■ **What you are asked to do**
What appears in the data must be reproduced exactly.

Stored items:
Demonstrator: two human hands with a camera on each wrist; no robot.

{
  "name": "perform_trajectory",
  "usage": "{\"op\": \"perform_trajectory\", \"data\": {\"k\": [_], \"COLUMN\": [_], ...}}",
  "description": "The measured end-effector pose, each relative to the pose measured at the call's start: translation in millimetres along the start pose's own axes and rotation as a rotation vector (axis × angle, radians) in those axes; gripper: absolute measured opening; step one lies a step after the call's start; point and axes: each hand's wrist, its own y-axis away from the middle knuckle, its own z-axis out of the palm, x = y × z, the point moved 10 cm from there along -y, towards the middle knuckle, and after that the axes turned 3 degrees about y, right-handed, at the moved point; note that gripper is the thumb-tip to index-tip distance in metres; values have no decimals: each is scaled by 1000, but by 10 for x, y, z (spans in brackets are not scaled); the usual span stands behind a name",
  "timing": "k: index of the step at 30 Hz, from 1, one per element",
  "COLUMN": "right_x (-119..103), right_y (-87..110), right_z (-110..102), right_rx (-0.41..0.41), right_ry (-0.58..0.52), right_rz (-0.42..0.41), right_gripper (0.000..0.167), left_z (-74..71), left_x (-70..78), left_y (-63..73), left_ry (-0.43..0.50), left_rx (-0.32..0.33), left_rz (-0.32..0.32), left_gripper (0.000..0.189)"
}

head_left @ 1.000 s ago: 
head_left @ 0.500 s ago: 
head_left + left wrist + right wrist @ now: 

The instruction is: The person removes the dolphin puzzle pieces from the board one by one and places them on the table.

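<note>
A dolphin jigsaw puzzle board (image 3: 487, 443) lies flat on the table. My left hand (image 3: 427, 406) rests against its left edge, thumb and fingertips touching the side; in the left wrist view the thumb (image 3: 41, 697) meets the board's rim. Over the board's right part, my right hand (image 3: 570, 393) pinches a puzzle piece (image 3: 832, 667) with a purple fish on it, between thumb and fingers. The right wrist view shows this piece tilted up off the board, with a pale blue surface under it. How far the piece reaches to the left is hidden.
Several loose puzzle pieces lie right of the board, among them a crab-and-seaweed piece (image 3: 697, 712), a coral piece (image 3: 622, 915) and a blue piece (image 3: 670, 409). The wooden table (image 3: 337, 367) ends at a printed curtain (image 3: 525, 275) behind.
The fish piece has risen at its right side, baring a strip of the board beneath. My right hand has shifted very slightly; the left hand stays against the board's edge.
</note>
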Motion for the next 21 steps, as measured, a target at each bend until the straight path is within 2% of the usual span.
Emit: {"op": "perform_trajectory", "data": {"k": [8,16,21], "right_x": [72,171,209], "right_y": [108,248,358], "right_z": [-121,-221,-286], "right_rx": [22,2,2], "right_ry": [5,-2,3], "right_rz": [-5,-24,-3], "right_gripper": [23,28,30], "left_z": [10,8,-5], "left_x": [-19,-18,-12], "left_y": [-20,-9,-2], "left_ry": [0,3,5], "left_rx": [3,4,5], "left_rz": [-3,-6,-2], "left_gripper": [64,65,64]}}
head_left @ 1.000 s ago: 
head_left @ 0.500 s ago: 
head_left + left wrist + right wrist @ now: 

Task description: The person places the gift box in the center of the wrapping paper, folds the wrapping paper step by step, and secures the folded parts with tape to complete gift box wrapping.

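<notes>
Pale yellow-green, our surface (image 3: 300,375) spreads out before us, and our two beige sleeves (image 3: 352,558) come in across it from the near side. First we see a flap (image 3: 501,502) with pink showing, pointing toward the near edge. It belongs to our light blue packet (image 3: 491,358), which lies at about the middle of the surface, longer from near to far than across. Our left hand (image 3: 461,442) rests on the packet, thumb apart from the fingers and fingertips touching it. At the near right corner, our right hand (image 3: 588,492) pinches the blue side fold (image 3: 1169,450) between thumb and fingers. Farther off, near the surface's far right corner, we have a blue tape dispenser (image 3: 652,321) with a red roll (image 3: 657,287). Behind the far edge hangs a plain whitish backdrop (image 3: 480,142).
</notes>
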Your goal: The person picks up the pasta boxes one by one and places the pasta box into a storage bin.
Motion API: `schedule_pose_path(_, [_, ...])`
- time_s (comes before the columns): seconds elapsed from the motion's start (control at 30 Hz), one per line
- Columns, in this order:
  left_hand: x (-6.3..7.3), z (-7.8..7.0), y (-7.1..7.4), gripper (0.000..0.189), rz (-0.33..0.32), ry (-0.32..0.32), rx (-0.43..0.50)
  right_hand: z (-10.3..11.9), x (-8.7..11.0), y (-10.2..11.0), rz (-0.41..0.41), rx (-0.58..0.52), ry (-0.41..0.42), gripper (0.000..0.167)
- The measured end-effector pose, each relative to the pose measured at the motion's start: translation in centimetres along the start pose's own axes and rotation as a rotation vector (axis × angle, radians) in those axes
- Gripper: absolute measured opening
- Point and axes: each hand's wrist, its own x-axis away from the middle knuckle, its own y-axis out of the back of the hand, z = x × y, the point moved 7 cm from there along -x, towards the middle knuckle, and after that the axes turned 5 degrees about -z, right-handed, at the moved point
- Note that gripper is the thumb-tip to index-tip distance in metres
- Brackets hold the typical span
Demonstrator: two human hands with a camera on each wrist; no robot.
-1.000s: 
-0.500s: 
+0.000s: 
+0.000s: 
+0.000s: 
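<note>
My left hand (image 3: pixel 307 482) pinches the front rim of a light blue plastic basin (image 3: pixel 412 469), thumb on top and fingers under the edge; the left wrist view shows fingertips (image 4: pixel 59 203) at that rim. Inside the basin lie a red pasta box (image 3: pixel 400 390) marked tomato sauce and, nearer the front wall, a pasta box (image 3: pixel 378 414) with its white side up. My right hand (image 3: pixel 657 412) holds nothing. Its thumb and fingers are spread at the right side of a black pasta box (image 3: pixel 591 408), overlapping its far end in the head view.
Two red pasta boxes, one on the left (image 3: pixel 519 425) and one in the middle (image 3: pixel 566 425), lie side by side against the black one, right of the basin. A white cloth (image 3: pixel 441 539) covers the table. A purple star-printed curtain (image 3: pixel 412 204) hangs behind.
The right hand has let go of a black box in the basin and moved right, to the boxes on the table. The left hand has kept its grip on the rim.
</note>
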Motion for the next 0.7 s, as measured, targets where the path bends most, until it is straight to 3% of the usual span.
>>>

■ **Exercise solution**
Demonstrator: two human hands with a camera on each wrist; no robot.

{
  "name": "perform_trajectory",
  "usage": "{\"op\": \"perform_trajectory\", \"data\": {\"k\": [_], \"COLUMN\": [_], ...}}",
  "description": "The measured end-effector pose, each relative to the pose measured at the call's start: translation in millimetres along the start pose's own axes and rotation as a rotation vector (axis × angle, radians) in those axes; gripper: absolute measured opening; step one lies a step after the call's start; point and axes: each hand's wrist, its own y-axis away from the middle knuckle, its own z-axis out of the palm, x = y × z, the point moved 10 cm from there along -y, towards the middle knuckle, and after that the axes turned 3 degrees about y, right-handed, at the moved point; note that gripper is the thumb-tip to index-tip distance in metres; values have no decimals: each is scaled by 1000, but by 10 for x, y, z (spans in brackets are not scaled); the usual span stands behind a name",
  "timing": "k: index of the step at 30 Hz, from 1, one per element",
  "COLUMN": "right_x (-119..103), right_y (-87..110), right_z (-110..102), right_rx (-0.41..0.41), right_ry (-0.58..0.52), right_rz (-0.42..0.41), right_gripper (0.000..0.167), left_z (-74..71), left_x (-70..78), left_y (-63..73), left_ry (-0.43..0.50), left_rx (-0.32..0.33), left_rz (-0.32..0.32), left_gripper (0.000..0.189)"
}

head_left @ 1.000 s ago: 
head_left @ 0.500 s ago: 
head_left + left wrist + right wrist @ now: 

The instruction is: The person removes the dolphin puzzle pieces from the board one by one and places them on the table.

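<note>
A dolphin jigsaw puzzle board (image 3: 487, 443) lies flat on the table. My left hand (image 3: 427, 406) rests against its left edge, thumb and fingertips touching the side; in the left wrist view the thumb (image 3: 41, 697) meets the board's rim. Over the board's right part, my right hand (image 3: 570, 393) pinches a puzzle piece (image 3: 832, 667) with a purple fish on it, between thumb and fingers. The right wrist view shows this piece tilted up off the board, with a pale blue surface under it. How far the piece reaches to the left is hidden.
Several loose puzzle pieces lie right of the board, among them a crab-and-seaweed piece (image 3: 697, 712), a coral piece (image 3: 622, 915) and a blue piece (image 3: 670, 409). The wooden table (image 3: 337, 367) ends at a printed curtain (image 3: 525, 275) behind.
The fish piece has risen at its right side, baring a strip of the board beneath. My right hand has shifted very slightly; the left hand stays against the board's edge.
</note>
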Motion for the next 21 steps, as measured, a target at each bend until the straight path is within 2% of the usual span.
Emit: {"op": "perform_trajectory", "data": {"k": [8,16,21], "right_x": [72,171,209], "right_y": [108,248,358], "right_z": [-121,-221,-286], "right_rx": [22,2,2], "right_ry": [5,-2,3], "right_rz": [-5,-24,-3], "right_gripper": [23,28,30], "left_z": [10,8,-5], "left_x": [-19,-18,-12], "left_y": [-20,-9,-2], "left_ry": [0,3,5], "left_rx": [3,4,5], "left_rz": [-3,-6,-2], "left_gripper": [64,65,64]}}
head_left @ 1.000 s ago: 
head_left @ 0.500 s ago: 
head_left + left wrist + right wrist @ now: 

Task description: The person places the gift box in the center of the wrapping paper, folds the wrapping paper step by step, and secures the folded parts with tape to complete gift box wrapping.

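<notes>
Pale yellow-green, our surface (image 3: 300,375) spreads out before us, and our two beige sleeves (image 3: 352,558) come in across it from the near side. First we see a flap (image 3: 501,502) with pink showing, pointing toward the near edge. It belongs to our light blue packet (image 3: 491,358), which lies at about the middle of the surface, longer from near to far than across. Our left hand (image 3: 461,442) rests on the packet, thumb apart from the fingers and fingertips touching it. At the near right corner, our right hand (image 3: 588,492) pinches the blue side fold (image 3: 1169,450) between thumb and fingers. Farther off, near the surface's far right corner, we have a blue tape dispenser (image 3: 652,321) with a red roll (image 3: 657,287). Behind the far edge hangs a plain whitish backdrop (image 3: 480,142).
</notes>
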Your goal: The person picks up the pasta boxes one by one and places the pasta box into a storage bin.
Motion API: `schedule_pose_path(_, [_, ...])`
- time_s (comes before the columns): seconds elapsed from the motion's start (control at 30 Hz), one per line
- Columns, in this order:
  left_hand: x (-6.3..7.3), z (-7.8..7.0), y (-7.1..7.4), gripper (0.000..0.189), rz (-0.33..0.32), ry (-0.32..0.32), rx (-0.43..0.50)
  right_hand: z (-10.3..11.9), x (-8.7..11.0), y (-10.2..11.0), rz (-0.41..0.41), rx (-0.58..0.52), ry (-0.41..0.42), gripper (0.000..0.167)
- The measured end-effector pose, each relative to the pose measured at the motion's start: translation in centimetres along the start pose's own axes and rotation as a rotation vector (axis × angle, radians) in those axes
- Gripper: absolute measured opening
- Point and axes: each hand's wrist, its own x-axis away from the middle knuckle, its own y-axis out of the back of the hand, z = x × y, the point moved 7 cm from there along -x, towards the middle knuckle, and after that the axes turned 5 degrees about -z, right-handed, at the moved point
- Note that gripper is the thumb-tip to index-tip distance in metres
- Brackets hold the typical span
Demonstrator: two human hands with a camera on each wrist; no robot.
-1.000s: 
-0.500s: 
+0.000s: 
+0.000s: 
+0.000s: 
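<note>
My left hand (image 3: pixel 307 482) pinches the front rim of a light blue plastic basin (image 3: pixel 412 469), thumb on top and fingers under the edge; the left wrist view shows fingertips (image 4: pixel 59 203) at that rim. Inside the basin lie a red pasta box (image 3: pixel 400 390) marked tomato sauce and, nearer the front wall, a pasta box (image 3: pixel 378 414) with its white side up. My right hand (image 3: pixel 657 412) holds nothing. Its thumb and fingers are spread at the right side of a black pasta box (image 3: pixel 591 408), overlapping its far end in the head view.
Two red pasta boxes, one on the left (image 3: pixel 519 425) and one in the middle (image 3: pixel 566 425), lie side by side against the black one, right of the basin. A white cloth (image 3: pixel 441 539) covers the table. A purple star-printed curtain (image 3: pixel 412 204) hangs behind.
The right hand has let go of a black box in the basin and moved right, to the boxes on the table. The left hand has kept its grip on the rim.
</note>
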Motion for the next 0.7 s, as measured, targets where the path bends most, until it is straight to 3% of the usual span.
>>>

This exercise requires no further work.